Ante o exposto, com fundamento no art. 34, XX, do RISTJ, não conheço do habeas corpus. Todavia, concedo a ordem de ofício para, em harmonia com o parecer ministerial, revogar a prisão preventiva do paciente, mediante imposição de medidas cautelares alternativas, a serem definidas pelo juízo local", mostra a decisão do ministro Reynaldo Soares da Fonseca, relator do processo.
Para o pedido de liberdade, a defesa do policial alegou que ele se apresentou espontaneamente ao distrito policial antes do oferecimento da denúncia, o que afastou o fundamento de que a prisão seria necessária para assegurar a aplicação da lei penal. Também houve o argumento de que o acusado é primário, com residência fixa e integra a reserva remunerada da Polícia Militar de Alagoas, estando preso há mais de 6 meses sem que sequer tenha se iniciado a instrução criminal, o que configuraria constrangimento ilegal por excesso de prazo.
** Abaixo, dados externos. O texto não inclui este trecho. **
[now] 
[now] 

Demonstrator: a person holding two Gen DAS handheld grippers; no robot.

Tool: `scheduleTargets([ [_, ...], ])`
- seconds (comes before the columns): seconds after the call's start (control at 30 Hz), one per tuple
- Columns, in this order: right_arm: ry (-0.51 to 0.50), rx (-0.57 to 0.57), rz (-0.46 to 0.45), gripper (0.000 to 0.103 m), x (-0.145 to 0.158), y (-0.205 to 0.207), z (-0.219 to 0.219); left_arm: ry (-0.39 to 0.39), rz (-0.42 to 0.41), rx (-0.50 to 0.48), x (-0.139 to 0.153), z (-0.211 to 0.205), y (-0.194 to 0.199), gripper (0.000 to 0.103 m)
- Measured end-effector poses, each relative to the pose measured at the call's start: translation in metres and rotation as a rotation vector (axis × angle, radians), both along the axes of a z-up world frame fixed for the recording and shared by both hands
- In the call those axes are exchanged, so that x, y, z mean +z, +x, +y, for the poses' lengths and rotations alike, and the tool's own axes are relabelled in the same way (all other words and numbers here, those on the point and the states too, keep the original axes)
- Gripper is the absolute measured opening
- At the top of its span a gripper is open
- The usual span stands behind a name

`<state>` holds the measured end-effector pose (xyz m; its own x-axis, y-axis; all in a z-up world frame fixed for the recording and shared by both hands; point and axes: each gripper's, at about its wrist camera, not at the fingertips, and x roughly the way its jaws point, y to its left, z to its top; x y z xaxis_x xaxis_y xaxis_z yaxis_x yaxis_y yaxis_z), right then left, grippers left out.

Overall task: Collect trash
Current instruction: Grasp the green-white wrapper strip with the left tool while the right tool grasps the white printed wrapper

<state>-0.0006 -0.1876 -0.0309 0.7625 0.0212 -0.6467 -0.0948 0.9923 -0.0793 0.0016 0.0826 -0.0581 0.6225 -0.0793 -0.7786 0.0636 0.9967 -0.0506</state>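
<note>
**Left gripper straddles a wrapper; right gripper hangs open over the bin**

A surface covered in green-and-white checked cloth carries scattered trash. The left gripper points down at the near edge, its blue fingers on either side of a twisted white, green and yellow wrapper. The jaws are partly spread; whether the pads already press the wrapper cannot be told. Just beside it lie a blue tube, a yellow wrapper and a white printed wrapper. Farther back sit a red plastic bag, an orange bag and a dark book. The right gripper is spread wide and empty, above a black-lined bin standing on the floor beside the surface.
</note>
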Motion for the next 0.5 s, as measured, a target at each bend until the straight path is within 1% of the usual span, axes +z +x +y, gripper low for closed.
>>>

A defesa também entende o cabimento da prisão domiciliar, já que o policial sofre de um tumor cancerígeno neuroendócrino, e necessita de procedimento cirúrgico delicado. Também no relato da ação impetrada pelo advogado Welton Roberto, houve o pedido de revogação da segregação, e se necessário, com aplicação de medidas cautelares alternativas, ou o deferimento da prisão domiciliar para tratamento da saúde.
O caso - O empresário Fábio Campagnola foi assassinado em frente ao estabelecimento comercial, do qual, ele era proprietário, no dia 3 de janeiro de 2023. O crime, que aconteceu em plena luz do dia, após uma discussão entre o empresário e o policial José Pereira da Costa, foi registrado por câmeras de segurança. José Pereira chegou a fugir do local, mas se entregou dois dias após o crime.
O estabelecimento deixado por Fábio é administrado atualmente pela viúva Ana Lúcia, que conheceu o empresário ainda na Itália, em 2008. A família enfrenta diversos problemas psicológicos e financeiros ocasionados pela morte do empresário. O advogado que os representa fez um requerimento para que o policial pague os custos do tratamento psicológico do filho do casal.